* _Problem description_: Go through the following data and transcribe exactly the stretch of lines from the one holding "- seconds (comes" to the one holding "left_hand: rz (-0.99", both included.

(Records from a data source)
"""

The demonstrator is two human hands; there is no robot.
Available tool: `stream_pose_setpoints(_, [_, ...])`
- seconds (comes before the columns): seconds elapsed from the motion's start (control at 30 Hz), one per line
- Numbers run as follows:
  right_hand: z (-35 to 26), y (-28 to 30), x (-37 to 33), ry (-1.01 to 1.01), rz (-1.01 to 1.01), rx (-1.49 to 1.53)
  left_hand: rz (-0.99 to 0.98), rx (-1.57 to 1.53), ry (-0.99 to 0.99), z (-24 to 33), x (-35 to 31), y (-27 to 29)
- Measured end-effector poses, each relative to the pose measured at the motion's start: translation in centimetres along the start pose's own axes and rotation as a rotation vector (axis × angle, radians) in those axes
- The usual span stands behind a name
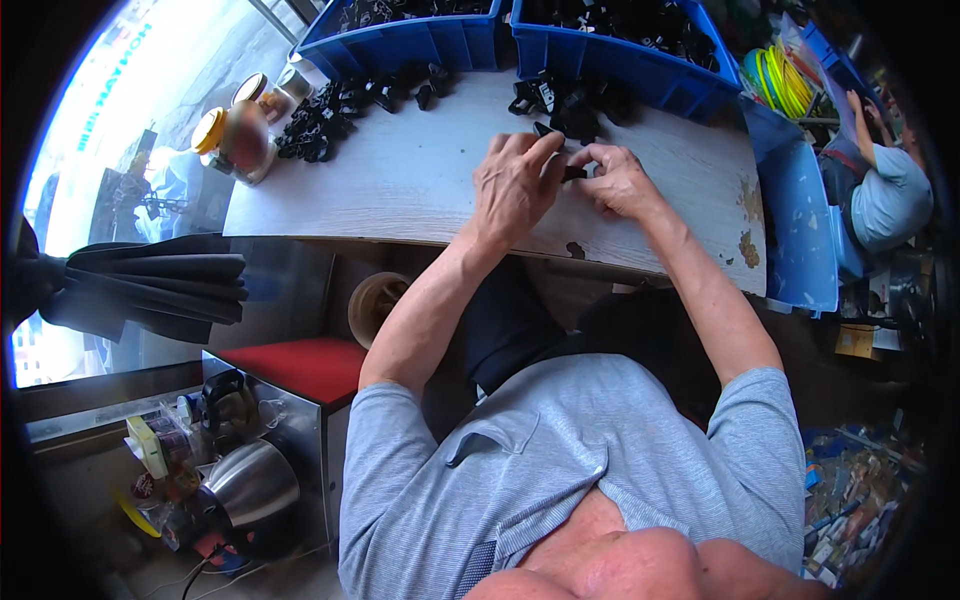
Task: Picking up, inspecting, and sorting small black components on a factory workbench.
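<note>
Both my hands are together over the right half of a pale wooden table. A small black part (574, 173) shows between them; its exact kind is too small to make out. My left hand (517, 182) is closed on the part from the left, with its fingers curled. From the right, my right hand (617, 181) pinches the same part between thumb and fingers. Just beyond the hands lies a pile of black plastic parts (575, 108). Another heap of black parts (318, 122) spreads over the table's far left.
Two blue crates (410, 45) (620, 52) filled with black parts stand along the table's far edge. Jars with lids (213, 135) sit at the left corner. A blue bin (800, 220) adjoins the right edge. Another person (885, 195) is at far right.
</note>
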State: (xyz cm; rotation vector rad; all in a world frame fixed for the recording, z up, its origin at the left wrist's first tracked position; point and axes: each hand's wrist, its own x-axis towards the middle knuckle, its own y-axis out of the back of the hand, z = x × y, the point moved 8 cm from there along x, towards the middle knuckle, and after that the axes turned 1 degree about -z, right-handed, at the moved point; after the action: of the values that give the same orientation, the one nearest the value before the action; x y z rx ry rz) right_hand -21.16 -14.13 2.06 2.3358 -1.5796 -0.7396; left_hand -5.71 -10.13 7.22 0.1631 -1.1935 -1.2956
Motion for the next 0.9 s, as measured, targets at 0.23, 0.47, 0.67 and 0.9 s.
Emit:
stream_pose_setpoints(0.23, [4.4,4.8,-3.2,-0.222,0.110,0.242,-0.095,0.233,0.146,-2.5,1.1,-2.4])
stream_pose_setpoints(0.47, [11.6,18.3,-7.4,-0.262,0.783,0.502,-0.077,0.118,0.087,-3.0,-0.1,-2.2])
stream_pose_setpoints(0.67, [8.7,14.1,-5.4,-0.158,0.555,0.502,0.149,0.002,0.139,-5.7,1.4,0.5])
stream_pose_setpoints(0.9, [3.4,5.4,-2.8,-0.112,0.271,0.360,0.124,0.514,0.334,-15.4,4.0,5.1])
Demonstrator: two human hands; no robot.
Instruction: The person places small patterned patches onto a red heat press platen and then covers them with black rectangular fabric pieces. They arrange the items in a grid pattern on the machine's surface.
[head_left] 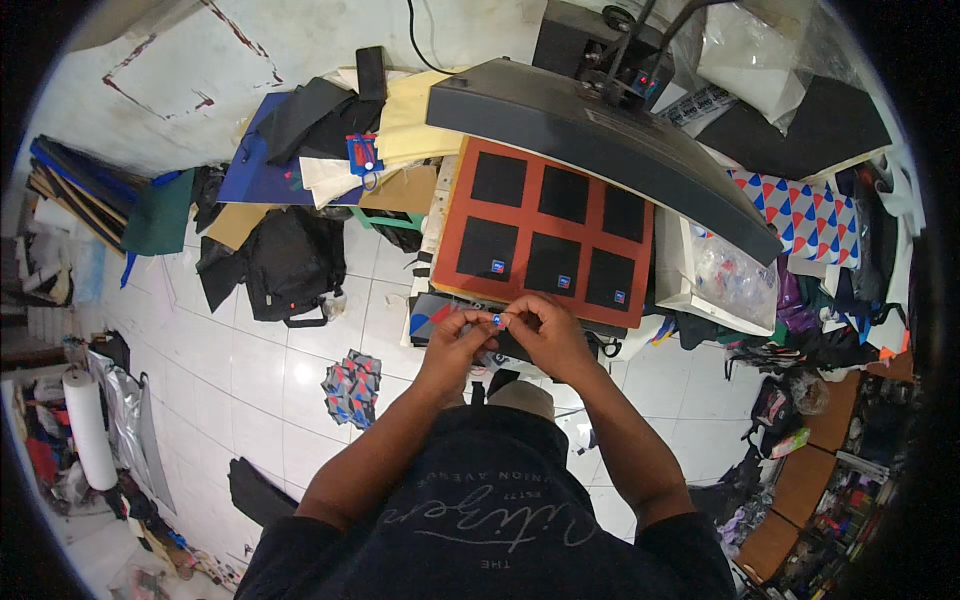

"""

* _Exercise answer_:
- seconds (comes before the columns): seconds elapsed from the motion's start (control at 30 Hz), one per line
- Numbers run as follows:
  right_hand: z (-35 to 26), y (-28 to 30), x (-37 to 33), ry (-1.01 to 1.01), rz (-1.01 to 1.01), rx (-1.49 to 1.53)
  left_hand: rz (-0.99 to 0.98), rx (-1.57 to 1.53), ry (-0.99 to 0.99), z (-24 to 33), x (-35 to 31), y (-27 to 29)

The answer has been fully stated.